Makino engineers have completed months of testing on enhancements to mold surface finishes in order to determine the best solution available to eliminate the thermal displacement and abrasion that causes this effect. And they have come up with a new patent-pending process to ensure superior surface finishes without slowing down operations.
Testing Solutions
In advanced technology machines with built-in
automatic tool changers (ATCs), where surfaces are often milled by different
tools, there is a detectable and measurable occurrence of difference in the
spindle thermal displacement. Makino engineers say this is caused by the slight
inaccuracy of tool change positionings and different spindle speeds, and by
minor occurrences of tool abrasion.
Although the extent of these surface differences is very small, they can cause problems when the polishing process is shortened or eliminated. Various processes were tested by Makino engineers to minimize such slight differences.

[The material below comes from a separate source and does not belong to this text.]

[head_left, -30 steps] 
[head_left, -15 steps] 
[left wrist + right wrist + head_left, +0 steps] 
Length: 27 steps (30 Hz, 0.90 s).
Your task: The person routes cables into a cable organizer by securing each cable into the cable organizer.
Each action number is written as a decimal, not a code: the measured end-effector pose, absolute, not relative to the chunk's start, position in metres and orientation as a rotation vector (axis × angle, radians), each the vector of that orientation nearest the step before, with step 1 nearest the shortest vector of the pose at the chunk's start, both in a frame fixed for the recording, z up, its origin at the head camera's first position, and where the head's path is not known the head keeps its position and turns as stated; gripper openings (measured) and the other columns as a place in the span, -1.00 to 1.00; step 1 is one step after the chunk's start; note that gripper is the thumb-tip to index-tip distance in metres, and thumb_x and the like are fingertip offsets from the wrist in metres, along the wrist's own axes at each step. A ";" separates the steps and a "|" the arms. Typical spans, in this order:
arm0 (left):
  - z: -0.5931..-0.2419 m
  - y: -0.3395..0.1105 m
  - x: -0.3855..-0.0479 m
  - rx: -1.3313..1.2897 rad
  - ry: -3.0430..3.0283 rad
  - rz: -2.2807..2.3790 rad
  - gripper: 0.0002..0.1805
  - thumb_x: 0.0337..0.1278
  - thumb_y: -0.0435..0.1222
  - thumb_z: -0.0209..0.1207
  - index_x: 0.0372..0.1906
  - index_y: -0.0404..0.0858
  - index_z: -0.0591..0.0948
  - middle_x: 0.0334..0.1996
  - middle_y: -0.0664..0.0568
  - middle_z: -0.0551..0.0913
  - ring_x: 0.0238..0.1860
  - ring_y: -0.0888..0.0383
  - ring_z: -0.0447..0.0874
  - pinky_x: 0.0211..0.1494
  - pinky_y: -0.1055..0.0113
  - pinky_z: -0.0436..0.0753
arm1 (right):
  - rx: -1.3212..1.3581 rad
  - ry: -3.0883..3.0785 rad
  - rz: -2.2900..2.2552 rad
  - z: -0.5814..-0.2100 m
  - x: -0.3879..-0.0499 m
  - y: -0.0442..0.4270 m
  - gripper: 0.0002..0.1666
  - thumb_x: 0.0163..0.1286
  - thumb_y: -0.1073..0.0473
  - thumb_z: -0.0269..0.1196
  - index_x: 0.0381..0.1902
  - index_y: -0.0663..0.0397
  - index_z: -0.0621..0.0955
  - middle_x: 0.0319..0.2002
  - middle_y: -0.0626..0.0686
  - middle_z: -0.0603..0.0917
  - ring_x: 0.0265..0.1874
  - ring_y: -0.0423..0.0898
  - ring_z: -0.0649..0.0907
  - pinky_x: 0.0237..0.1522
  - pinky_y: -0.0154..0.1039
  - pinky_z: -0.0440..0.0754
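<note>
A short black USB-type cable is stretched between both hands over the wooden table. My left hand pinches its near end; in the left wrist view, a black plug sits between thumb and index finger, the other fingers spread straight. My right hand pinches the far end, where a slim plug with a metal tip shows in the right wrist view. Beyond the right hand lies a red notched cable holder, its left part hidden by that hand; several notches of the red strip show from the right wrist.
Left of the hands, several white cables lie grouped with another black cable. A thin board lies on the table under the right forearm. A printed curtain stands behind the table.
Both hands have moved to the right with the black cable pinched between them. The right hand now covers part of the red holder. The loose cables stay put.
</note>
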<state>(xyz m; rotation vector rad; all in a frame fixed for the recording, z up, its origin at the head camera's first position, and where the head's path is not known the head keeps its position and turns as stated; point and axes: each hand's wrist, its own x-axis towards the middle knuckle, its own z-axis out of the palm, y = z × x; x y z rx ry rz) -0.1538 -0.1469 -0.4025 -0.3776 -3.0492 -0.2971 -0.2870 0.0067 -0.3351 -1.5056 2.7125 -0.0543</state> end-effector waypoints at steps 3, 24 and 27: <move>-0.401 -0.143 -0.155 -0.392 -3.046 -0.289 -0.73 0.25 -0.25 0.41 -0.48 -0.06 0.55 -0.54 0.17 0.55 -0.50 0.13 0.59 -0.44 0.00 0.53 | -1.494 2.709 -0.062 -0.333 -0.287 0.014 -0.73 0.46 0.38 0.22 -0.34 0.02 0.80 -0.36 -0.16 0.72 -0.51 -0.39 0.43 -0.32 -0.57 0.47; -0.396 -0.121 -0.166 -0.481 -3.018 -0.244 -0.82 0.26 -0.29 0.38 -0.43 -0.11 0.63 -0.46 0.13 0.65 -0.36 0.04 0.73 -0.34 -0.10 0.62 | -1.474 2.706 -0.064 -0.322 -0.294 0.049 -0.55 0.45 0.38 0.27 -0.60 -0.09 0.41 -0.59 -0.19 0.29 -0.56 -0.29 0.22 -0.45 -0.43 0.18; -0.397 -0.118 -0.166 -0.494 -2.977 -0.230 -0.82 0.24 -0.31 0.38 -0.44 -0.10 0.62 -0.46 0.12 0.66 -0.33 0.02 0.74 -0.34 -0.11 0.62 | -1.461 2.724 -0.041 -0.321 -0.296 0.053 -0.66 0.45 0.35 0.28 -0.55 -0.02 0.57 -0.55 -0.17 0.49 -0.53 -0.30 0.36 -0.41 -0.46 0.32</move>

It was discovered in testing that one method to negate this impact requires the use of tools that do not easily act abrasive in the finishing process. This requires that one tool be used for the entire machined surface finishing process.
However, most operations and processes do not allow for the potential of just one tool to finish the entire machined surface of the mold. The diameters of the tools used to machine such molds are becoming smaller, and varieties are needed at different rotation speeds to properly finish such molds.
Makino Solution
Makino engineers have developed a solution to
enable better position control. They have designed a patent-pending "Hybrid
Automatic Tool-Length Measuring System" that is available on its precision Hyper
2J, V22 and V33 high performance vertical machining centers.
The key is to measure the position of the tip of the rotating tool at the submicron level. "Measuring the tip of the tool in a highly accurate and stable manner is vital, taking the expected thermal displacement caused by spindle rotation into consideration," said a Makino spokesperson.
Measuring by a contact sensor is an appropriate method to achieve high accuracy measurement, as cutting oil or chips do not easily affect it. There is also a method for measuring accurately by a non-contact sensor, as well as a combination of processes.
Hybrid Measurement System
The measurement system invented by Makino
engineers, which is referred to as the Hybrid Measurement System, is actually
the combination of the contact and non-contact measuring options. The tip of the
tool is brought in contact with the low contact; pressure-contact sensor while
the spindle is stopped. The effect of vibration can thus be minimized and the
position of the tool tip is measured accurately.
The spindle with the tool in place is rotated at a speed used during the machining process, and a non-contact sensor measures the position of the spindle end. By measuring the end of the spindle, which has specified shape and accuracy as a machine component, it is possible to measure the position, accounting for thermal displacement caused by the spindle rotation in a highly accurate and in a stable manner.
The control unit then determines these two measurements, and the calculation result is regarded as the position of the tool tip. The obtained position of the tool tip is then used as tool data during the machining process.
Case Studies
The following case study describes how the Hybrid
System measures the tool tip position, and the measurement results are used as
tool data during the machining process.
On a Makino V33, six different types of tools were used, with various spindle speeds and axis feed rates for the roughing and semi-finishing. Five different types of tools were also used for the finish machining process.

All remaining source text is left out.